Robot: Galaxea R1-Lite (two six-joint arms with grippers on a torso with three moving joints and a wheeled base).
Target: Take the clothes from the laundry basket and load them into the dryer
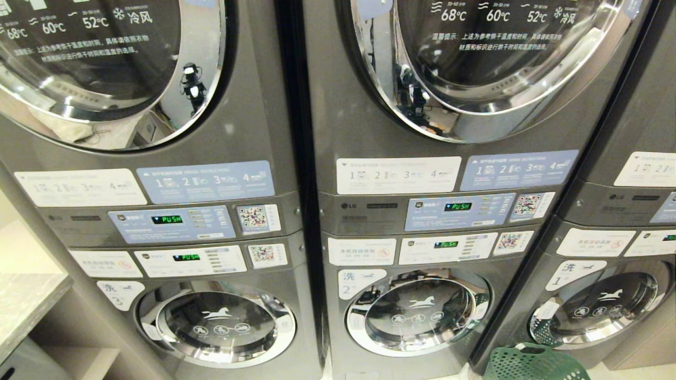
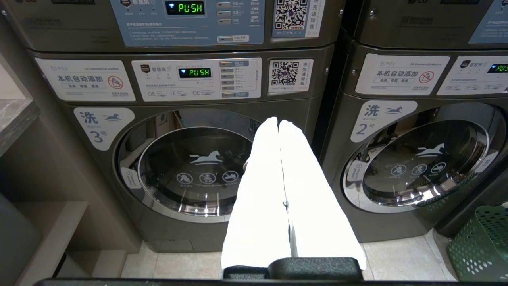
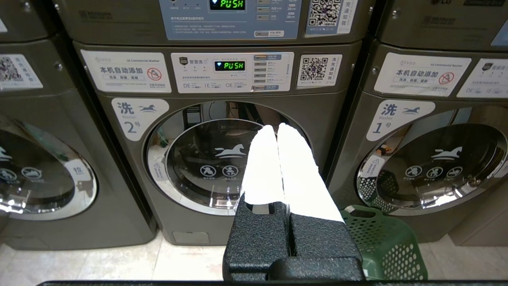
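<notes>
Grey dryers fill the upper row in the head view, and the round glass doors of the middle dryer (image 1: 475, 63) and the left dryer (image 1: 100, 63) are closed. A green perforated laundry basket (image 1: 531, 364) stands on the floor at the lower right, in front of washer 1; it also shows as the basket (image 3: 387, 242) and the basket (image 2: 482, 242). No clothes are in view. Neither arm shows in the head view. My left gripper (image 2: 278, 121) is shut and empty, facing washer 3. My right gripper (image 3: 276, 127) is shut and empty, facing washer 2, just left of the basket.
Three washers with closed round doors form the lower row, under control panels (image 1: 174, 224) reading PUSH. A grey stone counter (image 1: 26, 295) with open shelves below stands at the far left. Pale floor tiles (image 3: 119, 262) lie in front of the machines.
</notes>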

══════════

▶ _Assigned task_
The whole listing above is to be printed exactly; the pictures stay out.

▶ _Task output_
Robot: Galaxea R1-Lite (two six-joint arms with grippers on a torso with three moving joints and a wheeled base).
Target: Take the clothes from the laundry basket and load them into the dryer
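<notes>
Grey dryers fill the upper row in the head view, and the round glass doors of the middle dryer (image 1: 475, 63) and the left dryer (image 1: 100, 63) are closed. A green perforated laundry basket (image 1: 531, 364) stands on the floor at the lower right, in front of washer 1; it also shows as the basket (image 3: 387, 242) and the basket (image 2: 482, 242). No clothes are in view. Neither arm shows in the head view. My left gripper (image 2: 278, 121) is shut and empty, facing washer 3. My right gripper (image 3: 276, 127) is shut and empty, facing washer 2, just left of the basket.
Three washers with closed round doors form the lower row, under control panels (image 1: 174, 224) reading PUSH. A grey stone counter (image 1: 26, 295) with open shelves below stands at the far left. Pale floor tiles (image 3: 119, 262) lie in front of the machines.
</notes>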

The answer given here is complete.